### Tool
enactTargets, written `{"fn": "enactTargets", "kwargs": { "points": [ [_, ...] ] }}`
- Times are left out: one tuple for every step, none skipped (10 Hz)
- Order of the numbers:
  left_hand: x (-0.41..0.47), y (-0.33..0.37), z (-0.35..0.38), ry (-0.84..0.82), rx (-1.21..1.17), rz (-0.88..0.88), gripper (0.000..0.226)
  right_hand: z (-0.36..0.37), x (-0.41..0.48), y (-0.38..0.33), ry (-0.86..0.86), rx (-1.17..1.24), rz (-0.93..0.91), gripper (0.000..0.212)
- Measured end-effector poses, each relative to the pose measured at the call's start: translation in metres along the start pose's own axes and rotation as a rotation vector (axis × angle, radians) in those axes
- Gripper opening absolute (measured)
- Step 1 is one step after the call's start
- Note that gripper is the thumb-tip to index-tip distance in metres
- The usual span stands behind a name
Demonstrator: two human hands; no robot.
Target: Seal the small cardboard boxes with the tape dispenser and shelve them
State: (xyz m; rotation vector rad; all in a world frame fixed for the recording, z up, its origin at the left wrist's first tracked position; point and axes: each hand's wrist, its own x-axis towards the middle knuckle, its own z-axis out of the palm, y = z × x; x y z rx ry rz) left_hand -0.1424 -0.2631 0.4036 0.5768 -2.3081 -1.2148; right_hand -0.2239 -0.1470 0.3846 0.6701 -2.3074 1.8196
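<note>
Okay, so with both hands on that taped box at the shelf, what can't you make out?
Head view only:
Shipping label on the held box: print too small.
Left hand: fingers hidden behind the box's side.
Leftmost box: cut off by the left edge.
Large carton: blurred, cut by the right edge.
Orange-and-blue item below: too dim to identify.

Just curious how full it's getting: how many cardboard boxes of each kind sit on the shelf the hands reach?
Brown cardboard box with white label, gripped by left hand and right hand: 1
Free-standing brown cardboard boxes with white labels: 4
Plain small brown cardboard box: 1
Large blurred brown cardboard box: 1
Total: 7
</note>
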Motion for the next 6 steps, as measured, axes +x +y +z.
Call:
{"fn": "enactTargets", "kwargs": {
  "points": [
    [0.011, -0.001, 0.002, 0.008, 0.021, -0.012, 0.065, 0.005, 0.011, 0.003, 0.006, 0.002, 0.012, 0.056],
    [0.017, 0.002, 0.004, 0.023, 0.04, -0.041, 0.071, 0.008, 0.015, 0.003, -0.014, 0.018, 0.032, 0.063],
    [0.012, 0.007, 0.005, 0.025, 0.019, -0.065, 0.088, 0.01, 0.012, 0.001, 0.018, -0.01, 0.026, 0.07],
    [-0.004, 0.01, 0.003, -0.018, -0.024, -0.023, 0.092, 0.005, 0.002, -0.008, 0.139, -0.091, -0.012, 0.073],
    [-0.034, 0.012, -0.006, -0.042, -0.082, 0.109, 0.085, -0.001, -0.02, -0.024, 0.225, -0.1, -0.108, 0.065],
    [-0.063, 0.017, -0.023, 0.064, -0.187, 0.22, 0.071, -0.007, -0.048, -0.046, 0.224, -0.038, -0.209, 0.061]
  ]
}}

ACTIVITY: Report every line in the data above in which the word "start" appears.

SOLVED EXERCISE:
- Measured end-effector poses, each relative to the pose measured at the call's start: translation in metres along the start pose's own axes and rotation as a rotation vector (axis × angle, radians) in those axes
- Step 1 is one step after the call's start

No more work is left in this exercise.